If I am going to modify a flatbuffer, the recommended way is to deserialize the contents and then re-serialize the contents. Fine. But I am hoping there is some way to avoid going all the way to the deepest levels.
I have a table that contains two subtables and a string. I want to modify that string. Is there some way to initialize the builder with the flattened bytes of the first two tables directly lifted out of the existing buffer without recreating them?
I am hoping for something like this:
table Alpha {
... contents ...
}
table Beta {
... contents ...
}
table Alphabet {
alpha:Alpha;
beta:Beta;
comment:string;
}
Assuming that raw_data is a uint8_t array of flattened form of Alphabet:
const auto* current = GetAlphabet(raw_data);
flatbuffers::FlatBufferBuilder builder;
builder.CreateAlphabetDirect(builder,
current->alpha(), // somehow get the bytes
current->beta(), // for alpha & beta here
// and just copy them over.
"NewString");
You can't get just the bytes for a sub-table like Alpha
, as the data may be discontinuous, and it may share vtables with the rest of the buffer.
If you absolutely must do this without re-serializing, there are two options I see:
Stick Alpha
and Beta
each in a nested_flatbuffer
(see docs), which is exactly for this use case of being able to copy a sub-buffer independently.

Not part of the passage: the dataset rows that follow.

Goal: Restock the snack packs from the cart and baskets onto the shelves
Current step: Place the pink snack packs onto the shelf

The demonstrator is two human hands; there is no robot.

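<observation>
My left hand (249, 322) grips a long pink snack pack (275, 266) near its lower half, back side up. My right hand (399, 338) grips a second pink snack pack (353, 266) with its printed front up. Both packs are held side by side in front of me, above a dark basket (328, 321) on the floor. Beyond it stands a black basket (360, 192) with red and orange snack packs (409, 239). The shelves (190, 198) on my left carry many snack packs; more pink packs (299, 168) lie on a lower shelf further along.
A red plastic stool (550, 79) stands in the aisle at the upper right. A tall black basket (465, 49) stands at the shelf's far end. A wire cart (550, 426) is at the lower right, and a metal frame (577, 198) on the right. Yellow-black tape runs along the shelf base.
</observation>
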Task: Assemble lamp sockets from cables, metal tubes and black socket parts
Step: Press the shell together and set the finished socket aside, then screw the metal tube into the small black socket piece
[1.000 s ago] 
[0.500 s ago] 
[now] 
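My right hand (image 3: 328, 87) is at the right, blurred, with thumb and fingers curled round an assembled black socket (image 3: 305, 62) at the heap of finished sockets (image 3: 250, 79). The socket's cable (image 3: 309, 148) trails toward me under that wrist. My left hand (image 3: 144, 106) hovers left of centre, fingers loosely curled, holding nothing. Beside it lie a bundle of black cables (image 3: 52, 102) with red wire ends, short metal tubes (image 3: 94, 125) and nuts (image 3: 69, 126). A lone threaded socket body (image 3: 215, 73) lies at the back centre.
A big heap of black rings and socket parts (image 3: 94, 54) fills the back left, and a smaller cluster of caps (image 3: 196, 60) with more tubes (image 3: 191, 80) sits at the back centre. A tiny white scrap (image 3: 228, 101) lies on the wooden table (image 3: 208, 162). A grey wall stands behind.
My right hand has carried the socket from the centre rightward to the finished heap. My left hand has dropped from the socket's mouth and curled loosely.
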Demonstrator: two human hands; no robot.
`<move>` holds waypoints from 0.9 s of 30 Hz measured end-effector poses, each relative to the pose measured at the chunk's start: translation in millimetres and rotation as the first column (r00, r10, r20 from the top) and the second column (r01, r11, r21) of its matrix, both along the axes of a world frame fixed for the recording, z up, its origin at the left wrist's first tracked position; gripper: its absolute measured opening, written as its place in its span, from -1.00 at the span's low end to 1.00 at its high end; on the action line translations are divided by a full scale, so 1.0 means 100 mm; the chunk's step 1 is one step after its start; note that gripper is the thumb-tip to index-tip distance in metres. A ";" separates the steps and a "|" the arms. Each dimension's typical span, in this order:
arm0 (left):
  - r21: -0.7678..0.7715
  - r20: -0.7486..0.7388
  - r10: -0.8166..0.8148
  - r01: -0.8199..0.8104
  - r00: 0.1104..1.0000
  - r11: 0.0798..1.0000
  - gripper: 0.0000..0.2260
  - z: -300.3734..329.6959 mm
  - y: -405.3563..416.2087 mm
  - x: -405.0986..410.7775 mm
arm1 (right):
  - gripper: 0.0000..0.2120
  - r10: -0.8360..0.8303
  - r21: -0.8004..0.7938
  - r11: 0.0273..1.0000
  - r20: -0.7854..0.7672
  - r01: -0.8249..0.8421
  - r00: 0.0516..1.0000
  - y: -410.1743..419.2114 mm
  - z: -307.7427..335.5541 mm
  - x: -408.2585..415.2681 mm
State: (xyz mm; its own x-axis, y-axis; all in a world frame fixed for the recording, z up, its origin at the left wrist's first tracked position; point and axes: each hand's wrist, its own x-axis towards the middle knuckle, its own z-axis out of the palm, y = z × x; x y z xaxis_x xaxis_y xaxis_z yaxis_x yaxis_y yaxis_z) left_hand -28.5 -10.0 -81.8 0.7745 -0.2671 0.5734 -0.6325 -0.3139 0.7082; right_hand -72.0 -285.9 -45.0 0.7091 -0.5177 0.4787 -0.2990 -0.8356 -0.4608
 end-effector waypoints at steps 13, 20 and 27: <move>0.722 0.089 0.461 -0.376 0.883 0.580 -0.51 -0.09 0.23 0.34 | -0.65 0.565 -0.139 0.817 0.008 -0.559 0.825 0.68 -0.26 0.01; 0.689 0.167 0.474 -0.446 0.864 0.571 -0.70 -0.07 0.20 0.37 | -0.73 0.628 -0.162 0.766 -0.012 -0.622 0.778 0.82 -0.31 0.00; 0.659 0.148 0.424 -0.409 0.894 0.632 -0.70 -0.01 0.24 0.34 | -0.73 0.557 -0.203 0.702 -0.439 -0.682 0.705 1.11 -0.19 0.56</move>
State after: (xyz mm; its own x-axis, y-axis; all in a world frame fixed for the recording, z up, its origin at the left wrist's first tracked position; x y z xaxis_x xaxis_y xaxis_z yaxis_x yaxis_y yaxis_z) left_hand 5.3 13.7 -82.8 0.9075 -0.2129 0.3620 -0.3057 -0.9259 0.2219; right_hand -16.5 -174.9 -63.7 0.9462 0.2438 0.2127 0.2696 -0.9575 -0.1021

Total size of the buffer may grow a bit though, access to their contents is a little different.
table Table1 {
// data fields here
}
table Table2 {
nested:[ubyte] (nested_flatbuffer: "Table1");
}
Use the C++ reflection functionality. I would not recommend this as the API for this is horrible and error-prone, but it is likely the most efficient way of adding a string to the end of existing buffer.